2. Narrative Entrepreneurs - In periods of breakdown, new narratives emerge from the fringe. These entrepreneurs often speak in speculative or extreme terms, but they serve a purpose: to question what had been unsayable.
Curtis Yarvin, for instance, offers a radical critique of liberal democracy that resonates in tech circles, not because it’s widely accepted, but because he has the credentials and daring to say what others won’t. From the left MMT advocates or rationalists have played a similar role in challenging economic orthodoxy.
3. Market Signals of Narrative Collapse - Polymarket is the most interesting development here. It represents Hayekian knowledge: decentralized consensus compressed into price. When Polymarket is “right” and traditional forecasts are “wrong,” it doesn’t just suggest informational failure. It signals narrative failure: a large group of people not only disagrees with the consensus, but believes the divergence is actionable.
These platforms have to some degree aggregated, and importantly provided and economic model for, what was previously dispersed among blogs and message-boards. Podcasts, too, play a significant role, though they do not yet have a similar aggregating platform, and Twitter and Substack play an important role in surfacing new and niche pods.
Much tends to be made of closed groups on telegram, Discord, whatsapp, etc. This is mostly because of the glamour of secrecy rather than importance. The principle that ‘if it is on TV, it is a TV show’ holds here: in the attention economy an idea has value once it starts to gain attention, so it is of limited value to try and look upstream of public platforms.

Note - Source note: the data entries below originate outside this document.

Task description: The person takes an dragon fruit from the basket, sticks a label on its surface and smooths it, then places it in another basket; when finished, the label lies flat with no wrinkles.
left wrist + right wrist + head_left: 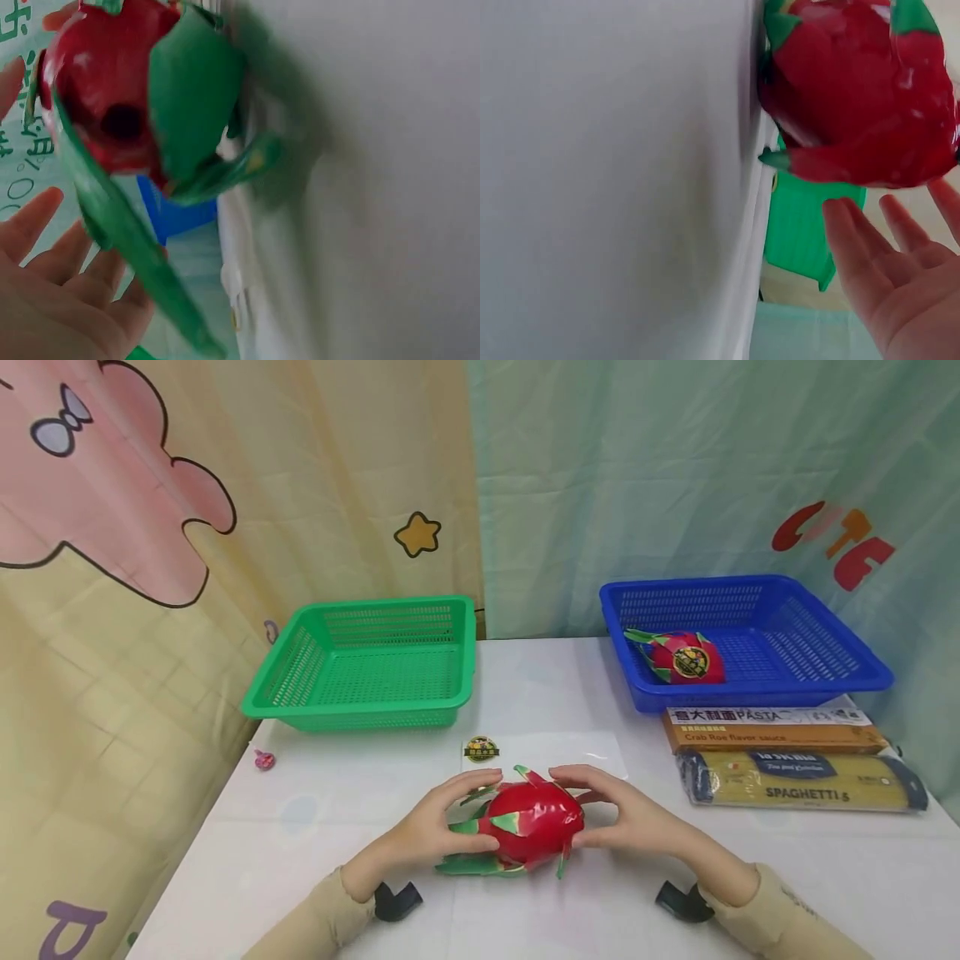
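Clearly, your left hand [433,827] and right hand [633,817] flank the red dragon fruit [542,818], fingers [847,244] wide; the green basket [375,678] sits far left, the blue basket [780,652] far right

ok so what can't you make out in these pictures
Underside of the glossy red, oval dragon fruit with green leaves: head view, hidden by its own body.
Fine print on the flat black-and-gold sticker beyond it: head view, too small.
Part of the green plastic basket: right wrist view, behind the fruit.
Base of the right hand: right wrist view, cut off by the picture's edge.
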Motion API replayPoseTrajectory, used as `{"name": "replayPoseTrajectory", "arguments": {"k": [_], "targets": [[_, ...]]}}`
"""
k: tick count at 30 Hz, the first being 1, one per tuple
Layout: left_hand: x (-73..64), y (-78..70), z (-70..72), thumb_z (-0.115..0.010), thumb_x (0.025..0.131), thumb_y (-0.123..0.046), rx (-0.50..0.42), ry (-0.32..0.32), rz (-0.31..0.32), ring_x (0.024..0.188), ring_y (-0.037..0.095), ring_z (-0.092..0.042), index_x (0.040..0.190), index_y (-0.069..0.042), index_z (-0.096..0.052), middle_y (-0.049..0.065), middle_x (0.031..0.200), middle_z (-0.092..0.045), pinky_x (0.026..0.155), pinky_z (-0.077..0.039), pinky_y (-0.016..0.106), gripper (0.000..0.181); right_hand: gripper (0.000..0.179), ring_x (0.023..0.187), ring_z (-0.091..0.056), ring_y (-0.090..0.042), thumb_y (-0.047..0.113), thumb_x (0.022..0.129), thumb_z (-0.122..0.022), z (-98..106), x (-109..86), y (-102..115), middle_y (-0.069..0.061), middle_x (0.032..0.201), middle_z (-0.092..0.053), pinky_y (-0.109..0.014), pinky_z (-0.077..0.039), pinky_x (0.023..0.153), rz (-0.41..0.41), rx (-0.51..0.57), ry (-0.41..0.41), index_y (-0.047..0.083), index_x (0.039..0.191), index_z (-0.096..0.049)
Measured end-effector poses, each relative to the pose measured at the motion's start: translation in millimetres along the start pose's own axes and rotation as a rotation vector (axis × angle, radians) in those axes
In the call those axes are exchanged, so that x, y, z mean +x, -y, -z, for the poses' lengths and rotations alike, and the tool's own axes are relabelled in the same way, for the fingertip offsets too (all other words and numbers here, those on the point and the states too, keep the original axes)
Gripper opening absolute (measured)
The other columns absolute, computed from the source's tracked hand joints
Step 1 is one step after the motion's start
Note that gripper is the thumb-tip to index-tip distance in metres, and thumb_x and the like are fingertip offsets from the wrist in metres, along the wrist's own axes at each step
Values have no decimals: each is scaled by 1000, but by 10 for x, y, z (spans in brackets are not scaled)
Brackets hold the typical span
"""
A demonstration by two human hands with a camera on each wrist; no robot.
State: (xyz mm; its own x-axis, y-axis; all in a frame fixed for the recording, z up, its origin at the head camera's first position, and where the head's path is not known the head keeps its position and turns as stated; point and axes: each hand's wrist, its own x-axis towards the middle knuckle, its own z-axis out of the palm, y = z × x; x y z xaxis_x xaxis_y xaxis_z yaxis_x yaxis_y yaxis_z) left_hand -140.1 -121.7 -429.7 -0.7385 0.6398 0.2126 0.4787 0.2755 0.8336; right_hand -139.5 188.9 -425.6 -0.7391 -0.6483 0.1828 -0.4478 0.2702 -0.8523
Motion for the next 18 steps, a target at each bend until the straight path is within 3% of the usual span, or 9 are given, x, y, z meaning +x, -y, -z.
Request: {"name": "replayPoseTrajectory", "arguments": {"k": [4, 6, 11, 14, 18], "targets": [[32, -3, 236, -75, 81, -17, 4, -36, -109, 119, 26, -49, 136, -9, -47, 4, 135, -50, 95, -43, 42, 62, 37, 111, -56, -24, 7, 93, -56, 129, 86, 23, -12, 125, -56, -36, -49, 87, 38, 87, -55, 8, 130, -52], [73, 3, 371, -71, 83, -8, -18, -78, -121, 113, 28, -53, 131, -4, -50, 10, 128, -55, 92, -45, 43, 52, 29, 106, -59, -24, 4, 95, -51, 215, 179, 49, -13, 118, -59, -34, -50, 86, 42, 124, -89, 4, 124, -55], [236, 106, 629, -62, 89, -1, -52, -163, 16, 104, 28, -58, 121, 1, -58, 15, 117, -61, 87, -48, 38, 32, 27, 100, -62, -22, 11, 95, -55, 393, 569, 76, -19, 114, -60, -37, -52, 83, -25, 151, -129, -1, 119, -57], [329, 242, 681, -62, 90, -5, -77, -153, 113, 104, 28, -58, 120, 3, -59, 16, 117, -61, 87, -48, 36, 31, 32, 101, -62, -27, 17, 94, -58, 407, 841, 27, -22, 117, -59, -39, -51, 84, -95, 129, -70, 0, 121, -56], [397, 438, 662, -64, 89, -10, -116, -125, 197, 103, 27, -58, 121, 5, -58, 17, 117, -61, 87, -48, 33, 35, 37, 100, -62, -28, 19, 91, -63, 332, 1173, -114, -21, 116, -60, -36, -52, 83, -160, 106, 24, -1, 121, -57]]}}
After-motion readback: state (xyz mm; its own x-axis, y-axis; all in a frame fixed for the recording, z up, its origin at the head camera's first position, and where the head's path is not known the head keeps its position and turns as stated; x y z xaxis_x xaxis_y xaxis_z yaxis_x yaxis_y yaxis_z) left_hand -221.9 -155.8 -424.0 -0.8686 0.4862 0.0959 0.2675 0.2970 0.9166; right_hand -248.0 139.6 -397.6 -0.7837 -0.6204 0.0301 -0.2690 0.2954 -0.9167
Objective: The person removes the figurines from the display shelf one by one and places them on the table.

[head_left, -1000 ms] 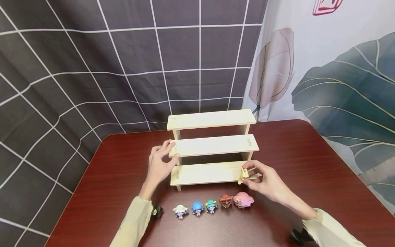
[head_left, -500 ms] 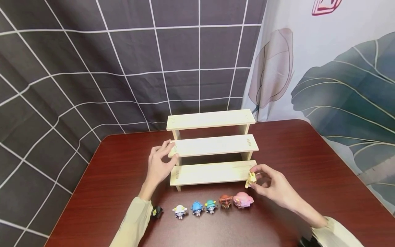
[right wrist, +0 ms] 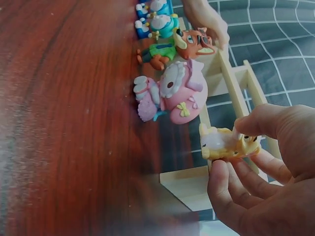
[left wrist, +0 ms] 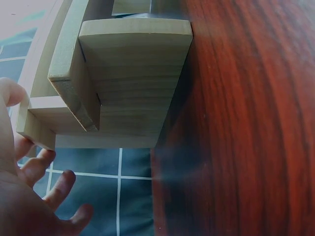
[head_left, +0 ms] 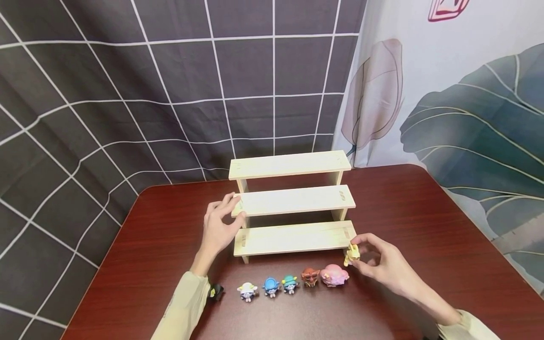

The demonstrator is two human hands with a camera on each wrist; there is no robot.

Post-Truth Is a Symptom, Not a Diagnosis
It is common to wring hands over our "post-truth" era. But truth is not the core issue, consensus is. We are not post-truth; we are post-model. The narratives that once structured our understanding have decayed. No shared map means no shared reality.
When sense-making collapses, moral language rushes in to fill the void. It becomes easier to condemn than to interpret. But beneath the outrage is disorientation: the old frameworks don’t work, and no replacement has achieved legitimacy.
Take Jamie Dimon's recent remarks: he linked immigration to stagnant wages in the bottom 20%. Ten years ago there would have been a chorus of op-eds explaining why Dimon was wrong, five years ago he would have been cancelled. Today the statements attract attention but little more. That shift tells us something fundamental has changed.
Narrative Regime Change and the Investment Horizon
There is no consensus replacement yet. The tech/right narrative appears ascendant, but is far from dominant. It may yet be overtaken by a progressive alternative, perhaps something like the “abundance agenda.” But the establishment is unlikely to produce it. The break down is too profound and the almost all establishment institutions too tied to the old model. What we are watching is narrative regime change. The traditional sense-making class, legacy media, academia, even mainstream think tanks, has been sidelined. The new narratives are being forged in real time, on messy, entrepreneurial platforms.
This matters for investors. Getting the petrodollar story right gave you a 50-year investment tailwind. I doubt the next model will last as long but it will be just as powerful while it holds.
My bet is on the technodollar: a regime where compute, not capital or commodities, becomes the organizing principle of global power. But what matters now is knowing where to watch: the leaks, the prophets, the price signals. In a collapsing model landscape, these are our compasses.